Our data were consecutively collected in a well-organized public health care system with reliable registration and central treatment of gestational trophoblastic disease. Because the frequency of persistent trophoblastic disease was as low as 17.3% among the patients with diploid moles, because all but 2 patients needed at least 3 courses of methotrexate to obtain remission, and because all of the patients in the nonpersistent trophoblastic disease group remained free of disease in the follow-up period, we believe that by far most of our patients with persistent trophoblastic disease truly had gestational trophoblastic neoplasia and that we did not overlook any case of gestational trophoblastic neoplasia. To secure the validity of the ploidy, we avoided flow cytometry on formalinfixed, paraffin-embedded tissue. Our observation of no cases of persistent trophoblastic disease after triploid moles substantiates those of Lawler et al17 and Ohama et al.18 These 2 studies were also based on consecutively collected samples and determination of ploidy by reliable genetic techniques. Combining our results with theirs, the observed frequency of persistent trophoblastic disease in
patients with triploid molar pregnancies adds to 0 of 196 (95% CI 0–1.5%). Cases of triploid mole succeeded by choriocarcinoma have been reported.19,20 This is expectable because choriocarcinoma can succeed every type of pregnancy. Thus, the confidence intervals for the risk of persistent trophoblastic disease after a triploid mole and after a normal pregnancy probably overlap.
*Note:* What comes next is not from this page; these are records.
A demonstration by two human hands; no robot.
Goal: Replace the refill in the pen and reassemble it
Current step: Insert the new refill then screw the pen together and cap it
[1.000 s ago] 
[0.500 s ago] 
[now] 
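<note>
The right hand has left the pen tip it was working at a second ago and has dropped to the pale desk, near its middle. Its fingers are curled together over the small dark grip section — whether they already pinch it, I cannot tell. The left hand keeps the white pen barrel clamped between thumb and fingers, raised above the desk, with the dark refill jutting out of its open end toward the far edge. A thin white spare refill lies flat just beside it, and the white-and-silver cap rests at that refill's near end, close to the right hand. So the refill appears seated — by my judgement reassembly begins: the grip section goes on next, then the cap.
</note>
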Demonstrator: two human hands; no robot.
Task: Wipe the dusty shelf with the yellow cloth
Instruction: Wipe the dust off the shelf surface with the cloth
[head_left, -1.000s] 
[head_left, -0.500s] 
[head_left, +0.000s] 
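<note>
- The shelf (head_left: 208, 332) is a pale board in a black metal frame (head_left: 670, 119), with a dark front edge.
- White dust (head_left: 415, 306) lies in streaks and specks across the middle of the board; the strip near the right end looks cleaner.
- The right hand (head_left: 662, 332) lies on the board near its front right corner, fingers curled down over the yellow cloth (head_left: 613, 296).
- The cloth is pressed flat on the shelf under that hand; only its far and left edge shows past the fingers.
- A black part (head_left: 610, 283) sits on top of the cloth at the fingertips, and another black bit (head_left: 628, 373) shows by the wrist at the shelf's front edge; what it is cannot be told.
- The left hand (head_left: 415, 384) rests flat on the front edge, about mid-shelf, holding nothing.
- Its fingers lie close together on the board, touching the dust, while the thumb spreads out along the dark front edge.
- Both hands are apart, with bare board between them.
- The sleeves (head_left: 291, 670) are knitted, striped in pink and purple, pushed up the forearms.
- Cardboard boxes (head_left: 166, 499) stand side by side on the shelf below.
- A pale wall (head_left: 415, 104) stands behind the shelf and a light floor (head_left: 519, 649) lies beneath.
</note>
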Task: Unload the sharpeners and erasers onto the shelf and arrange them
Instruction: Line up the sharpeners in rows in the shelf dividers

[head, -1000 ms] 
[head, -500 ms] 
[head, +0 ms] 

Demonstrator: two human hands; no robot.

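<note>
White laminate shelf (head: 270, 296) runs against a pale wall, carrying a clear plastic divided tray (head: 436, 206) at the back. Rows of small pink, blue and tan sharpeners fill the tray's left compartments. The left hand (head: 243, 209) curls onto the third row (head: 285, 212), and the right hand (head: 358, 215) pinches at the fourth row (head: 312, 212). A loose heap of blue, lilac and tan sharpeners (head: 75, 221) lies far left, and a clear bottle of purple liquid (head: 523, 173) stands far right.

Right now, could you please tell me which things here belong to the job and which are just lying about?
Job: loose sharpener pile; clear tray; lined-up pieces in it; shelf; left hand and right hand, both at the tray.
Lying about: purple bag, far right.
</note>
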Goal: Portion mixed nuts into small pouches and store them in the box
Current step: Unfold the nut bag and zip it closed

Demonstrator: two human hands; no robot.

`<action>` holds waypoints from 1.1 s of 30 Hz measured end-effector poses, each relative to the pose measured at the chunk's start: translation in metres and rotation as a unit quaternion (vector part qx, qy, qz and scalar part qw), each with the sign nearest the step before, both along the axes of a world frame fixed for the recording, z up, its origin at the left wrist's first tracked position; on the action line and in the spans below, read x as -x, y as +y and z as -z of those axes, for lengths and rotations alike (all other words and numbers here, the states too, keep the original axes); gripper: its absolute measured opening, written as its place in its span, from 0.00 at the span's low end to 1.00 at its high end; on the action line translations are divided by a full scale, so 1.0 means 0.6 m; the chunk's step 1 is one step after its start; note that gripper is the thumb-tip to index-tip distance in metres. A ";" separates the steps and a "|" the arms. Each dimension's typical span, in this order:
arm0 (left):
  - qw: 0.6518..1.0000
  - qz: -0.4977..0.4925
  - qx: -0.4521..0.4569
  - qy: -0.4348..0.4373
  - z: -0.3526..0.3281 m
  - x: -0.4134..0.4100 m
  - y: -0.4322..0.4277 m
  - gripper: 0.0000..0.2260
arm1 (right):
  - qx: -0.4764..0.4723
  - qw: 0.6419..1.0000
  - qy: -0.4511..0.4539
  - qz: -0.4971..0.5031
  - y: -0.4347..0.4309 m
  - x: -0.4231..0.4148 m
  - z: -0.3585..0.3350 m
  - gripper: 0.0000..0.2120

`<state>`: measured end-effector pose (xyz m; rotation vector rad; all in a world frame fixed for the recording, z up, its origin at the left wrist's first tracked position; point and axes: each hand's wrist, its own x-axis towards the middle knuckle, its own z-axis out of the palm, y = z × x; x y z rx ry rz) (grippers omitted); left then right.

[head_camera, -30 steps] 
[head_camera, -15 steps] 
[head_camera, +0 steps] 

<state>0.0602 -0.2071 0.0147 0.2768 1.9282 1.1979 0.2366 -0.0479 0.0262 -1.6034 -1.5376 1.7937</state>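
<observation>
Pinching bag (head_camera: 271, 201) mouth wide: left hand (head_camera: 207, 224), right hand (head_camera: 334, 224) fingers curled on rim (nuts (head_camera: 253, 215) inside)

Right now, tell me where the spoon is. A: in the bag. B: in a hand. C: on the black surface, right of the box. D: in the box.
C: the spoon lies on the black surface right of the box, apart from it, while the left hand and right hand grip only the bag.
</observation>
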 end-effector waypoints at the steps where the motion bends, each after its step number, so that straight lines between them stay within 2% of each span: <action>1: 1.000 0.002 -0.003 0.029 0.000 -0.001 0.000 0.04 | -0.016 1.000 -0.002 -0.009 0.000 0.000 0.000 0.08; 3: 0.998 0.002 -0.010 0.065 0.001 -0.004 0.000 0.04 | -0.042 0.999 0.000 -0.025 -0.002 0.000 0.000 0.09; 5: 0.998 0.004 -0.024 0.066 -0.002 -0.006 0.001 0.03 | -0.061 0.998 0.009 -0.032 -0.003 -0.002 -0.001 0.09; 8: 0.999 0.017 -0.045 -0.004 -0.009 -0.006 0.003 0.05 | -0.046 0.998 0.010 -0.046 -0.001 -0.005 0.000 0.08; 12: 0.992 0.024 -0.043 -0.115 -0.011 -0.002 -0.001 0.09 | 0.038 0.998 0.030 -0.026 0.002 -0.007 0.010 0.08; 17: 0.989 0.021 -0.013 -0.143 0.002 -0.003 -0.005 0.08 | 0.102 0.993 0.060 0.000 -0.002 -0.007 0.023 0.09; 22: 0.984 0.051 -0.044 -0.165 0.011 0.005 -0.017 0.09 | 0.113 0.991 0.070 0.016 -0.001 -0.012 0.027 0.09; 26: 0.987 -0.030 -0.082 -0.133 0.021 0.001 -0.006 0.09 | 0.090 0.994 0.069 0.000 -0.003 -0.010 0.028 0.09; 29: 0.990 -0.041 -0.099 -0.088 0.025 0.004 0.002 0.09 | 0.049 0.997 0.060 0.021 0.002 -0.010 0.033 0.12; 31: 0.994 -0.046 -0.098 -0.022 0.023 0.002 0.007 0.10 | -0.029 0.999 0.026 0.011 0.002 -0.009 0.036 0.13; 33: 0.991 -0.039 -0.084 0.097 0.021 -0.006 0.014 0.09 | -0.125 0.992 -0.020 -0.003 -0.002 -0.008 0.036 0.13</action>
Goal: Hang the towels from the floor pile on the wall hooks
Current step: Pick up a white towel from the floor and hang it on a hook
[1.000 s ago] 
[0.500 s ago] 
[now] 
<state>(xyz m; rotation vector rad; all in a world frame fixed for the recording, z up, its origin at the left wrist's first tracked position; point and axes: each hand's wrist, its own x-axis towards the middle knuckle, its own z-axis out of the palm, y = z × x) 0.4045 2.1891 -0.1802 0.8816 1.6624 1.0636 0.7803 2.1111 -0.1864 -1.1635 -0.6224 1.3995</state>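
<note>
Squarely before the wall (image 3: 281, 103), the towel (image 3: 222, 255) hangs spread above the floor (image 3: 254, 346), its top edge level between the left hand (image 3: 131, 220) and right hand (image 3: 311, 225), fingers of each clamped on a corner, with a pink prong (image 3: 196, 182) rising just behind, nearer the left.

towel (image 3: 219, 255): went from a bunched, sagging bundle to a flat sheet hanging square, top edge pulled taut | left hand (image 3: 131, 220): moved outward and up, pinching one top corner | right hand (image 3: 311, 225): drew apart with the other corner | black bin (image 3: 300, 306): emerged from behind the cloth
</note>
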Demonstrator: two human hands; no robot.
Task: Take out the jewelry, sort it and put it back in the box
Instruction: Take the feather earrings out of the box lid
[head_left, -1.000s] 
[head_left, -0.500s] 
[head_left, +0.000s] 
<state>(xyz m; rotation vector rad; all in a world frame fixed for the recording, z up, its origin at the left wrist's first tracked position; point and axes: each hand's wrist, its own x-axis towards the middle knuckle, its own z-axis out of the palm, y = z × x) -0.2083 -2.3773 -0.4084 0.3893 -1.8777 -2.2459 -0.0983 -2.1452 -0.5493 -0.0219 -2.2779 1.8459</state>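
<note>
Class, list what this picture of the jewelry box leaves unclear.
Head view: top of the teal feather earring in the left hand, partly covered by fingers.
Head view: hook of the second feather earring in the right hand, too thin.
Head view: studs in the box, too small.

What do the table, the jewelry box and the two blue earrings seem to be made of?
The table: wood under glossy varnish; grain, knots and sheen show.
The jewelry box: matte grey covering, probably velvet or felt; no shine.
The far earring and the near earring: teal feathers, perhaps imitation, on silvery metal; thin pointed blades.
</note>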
The risk of persistent trophoblastic disease after a triploid mole is very low and may even approach zero. We suggest that the surveillance program for patients with triploid molar pregnancies be shortened. An abbreviated follow-up period would imply less anxiety and shorter delay of child bearing for these women. To apply molar triploidy as a predictor of low risk of persistent trophoblastic disease, obtaining a valid ploidy is crucial. It is thus important to use
reliable techniques like karyotyping or flow cytometry on fresh tissue with 2 external controls.14,21 We secondarily evaluated possible predictors of spontaneous remission in women with diploid molar pregnancies. The observed frequency of persistent trophoblastic disease after a diploid mole was 17.3% in this study as in other studies.13,22–24 Wake et al25 observed that patients with androgenetic, homozygous moles less frequently required chemotherapy treatment (0%) compared with patients with androgenetic, heterozygous moles (60%). Studies by Lawler et al17 and Fisher and Lawler26 could not confirm that patients with androgenetic, heterozygous moles had a higher frequency of persistent trophoblastic disease. Likewise, we found no significant differences in the frequency of persistent trophoblastic disease in moles stratified by parental origin. Maternal age younger than 40 years, nonexcessive uterine size, and an initial hCG less than 100,000 units per liter reduced, however not significantly, the risk of persistent trophoblastic disease. With an initial hCG lower than 49,000 units per liter, though, we observed a significantly reduced frequency of persistent trophoblastic disease (P .03). Two studies report that women reaching a serum hCG value less than 50 units per liter or a urinary hCG less than 40 units per liter within 4 to 8 weeks after the first evacuation have a low risk of persistent trophoblastic disease.27,28 A prompt predictor of low risk of persistent trophoblastic disease would be of greater benefit to the patients. Low initial hCG is a potential predictor of spontaneous remission in women with diploid moles, but the best estimate of a cutoff level and its clinical applicability need to be studied in larger studies. Triploid hydatidiform moles carry a very low risk of persistent trophoblastic disease. Further studies of low risk factors, such as low initial se-hCG, for diploid
molar pregnancies are important. Our observations furthermore imply that diploid and triploid moles possibly represent 2 different biologic entities with different clinical properties.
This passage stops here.